不过张家良也不知道是有意还是无意,愣是没有说他这位新兰表姐是一位郡主,封号都有了,兰郡主··正儿八经的皇室宗亲,上了宗室玉蝶的,真正的金枝玉叶,天家贵女。
“若非新兰表姐,换个女孩子我都不会去管,但是她真的很好,好到若是她过的不好,我都觉得对不起她·”张家良以前混账的时候,别人要么说他要么管他要么就骂他,只有新兰表姐会跟他谈心,会轻柔的说想玩儿就玩儿吧,但是要有分寸。

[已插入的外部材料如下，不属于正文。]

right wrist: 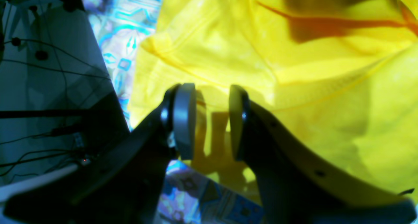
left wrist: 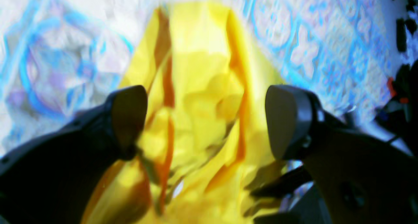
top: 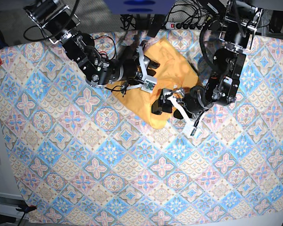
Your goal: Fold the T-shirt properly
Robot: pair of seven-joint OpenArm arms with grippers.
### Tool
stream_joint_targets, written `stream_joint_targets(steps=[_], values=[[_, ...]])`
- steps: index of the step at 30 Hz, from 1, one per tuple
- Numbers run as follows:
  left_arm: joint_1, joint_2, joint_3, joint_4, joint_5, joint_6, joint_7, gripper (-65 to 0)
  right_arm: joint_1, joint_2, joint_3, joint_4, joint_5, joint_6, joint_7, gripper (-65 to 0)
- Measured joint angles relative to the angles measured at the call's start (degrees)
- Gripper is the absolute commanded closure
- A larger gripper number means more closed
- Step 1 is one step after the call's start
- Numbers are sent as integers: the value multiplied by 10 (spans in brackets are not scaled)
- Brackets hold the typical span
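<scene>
Yellow-orange cloth, plain and unprinted, is what I see bunched at the far middle of the worktop: the T-shirt [top: 160, 70] lies crumpled rather than flat, with deep orange creases running along it in the left wrist view and a stitched hem seam curving across it in the right wrist view. It rests on the patterned tablecloth [top: 108, 165], blue and pink diamonds, which covers nearly the whole worktop. The shirt's near corner points toward me and ends just beside the left gripper [top: 172, 104]; its far edge sits close to the cables and power strip [top: 188, 23] at the back. Toward me, the cloth-covered worktop runs well clear of both arms, while at the back the two arm bases crowd either side of the shirt. The left gripper [left wrist: 205, 119] hangs over the shirt's near end with its jaws spread wide, rumpled fabric lying between them but not pinched; whether the pads brush the cloth I cannot tell through the blur. The right gripper [right wrist: 212, 121] sits at the shirt's edge with its jaws narrowly apart, a fold of yellow cloth showing in the gap; I cannot tell if that fold is actually gripped or merely lies behind them. In the base view the right gripper [top: 146, 70] rests on the shirt's side nearest its own arm.
</scene>
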Motion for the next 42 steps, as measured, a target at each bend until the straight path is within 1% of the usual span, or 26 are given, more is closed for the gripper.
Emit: stream_joint_targets(steps=[3, 8, 12, 13, 15, 20, 22, 23, 31, 35, 38, 40, 42], values=[[-2, 2, 0, 0, -8, -1, -1, -554, 0, 0, 0, 0, 0, 0, 0, -174], [2, 1, 0, 0, -2, 0, 0, -554, 0, 0, 0, 0, 0, 0, -1, -174], [-2, 18, -1, -27, -3, -1, -6, -545, 0, 0, 0, 0, 0, 0, -1, -174], [-6, 20, 3, -41, -2, -1, -4, -523, 0, 0, 0, 0, 2, 0, -1, -174], [-12, 20, 5, -59, 1, -1, 1, -449, 0, 0, 0, 0, 1, 0, 0, -174], [-19, 18, 4, -61, -2, -1, -3, -154, 0, 0, -1, 0, 0, 0, 0, -174], [-18, 18, 4, -61, -4, -1, -2, -75, 0, 0, -1, 0, 0, 0, 0, -174], [-18, 18, 4, -61, -4, 0, -2, -53, 0, 0, -1, 0, 0, 0, 0, -174], [-15, 18, 0, -60, -5, 0, -2, -46, 0, 0, 0, 0, 0, 0, 0, -174], [-2, 13, -2, -26, -5, 0, 1, -46, 0, 0, 0, 0, 0, 0, 0, -174], [22, 8, -28, 6, -10, 0, 6, -46, 0, 0, 0, 0, 0, 0, 0, -174], [34, 2, -49, 18, -7, 1, 28, -46, 0, 0, 0, 0, 0, 0, 0, -174], [50, 1, -73, 40, -4, 0, 38, -46, 0, 0, 0, 0, 0, 0, 0, -174]])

“哦哦,那个,我们家吧,也没什么要求·”兴叔想了想,人家既然能看上自家侄子,可见是真的有心结亲,跟外面的那些人是不同的,所以老头儿就想的很多了:“小冀呢,是我们老赵家剩下的唯一男丁了,我就算了,土埋脖颈了,就希望能让小冀给我们老赵家开枝散叶,将来多几个孩子,要是她不反对的话,过继一个给我这个老头子当孙子成吗”·“叔”赵飞一听兴叔这样说,心里也不好受。
他的亲事之所以拖到现在,就是因为他想找个能对他叔孝顺的女人,而不是一个自私自利的搅家精··他们这样的人,是不在乎什么命硬之说的,新兰郡主之所以没有找到合适的人家,也有这个原因在,毕竟哪怕是郡主之尊,一个无父无母又没有直系血亲在的女子,不说她命硬那谁的命硬也就是新兰郡主身份在那儿摆着呢,京中才没有什么流言蜚语,不然一个妄议皇家贵女的罪名就够那些长舌妇们喝一壶的了。
也因为皇室宗亲们,对那一支唯一的骨血兰郡主十分照拂,被人看重和被人视若无睹是两码事儿,更何况,谁不知道昌平大长公主为了兰郡主的亲事,亲自操刀查问地方,哪怕是人品差一点儿的人,大长公主都会跳起来骂的对方狗血淋头,不是没有人上门去求婚,可最后却都被大长公主给修理的灰头土脸,这下子所有人都知道了,兰郡主虽然错过了花期,却不是谁想娶就能娶了的女子。
“这个应该没问题,我表姐很通情达理的·”这一点,张家良可以保证··“还有吧·”兴叔搓了搓牙花子:“我们家,没多少家财,将军府什么的,也就一座空院子,没有一个下人,我们叔侄两也没什么传家宝之类的东西。
你那表姐一听就是金尊玉贵一般养大的,你确定她能乐意跟我们过苦日子么·嫁汉嫁汉穿衣吃饭··兴叔也不想请个女祖宗回来供着,而且他们叔侄两就是普通人,没家世没背景没钱财的三无人员。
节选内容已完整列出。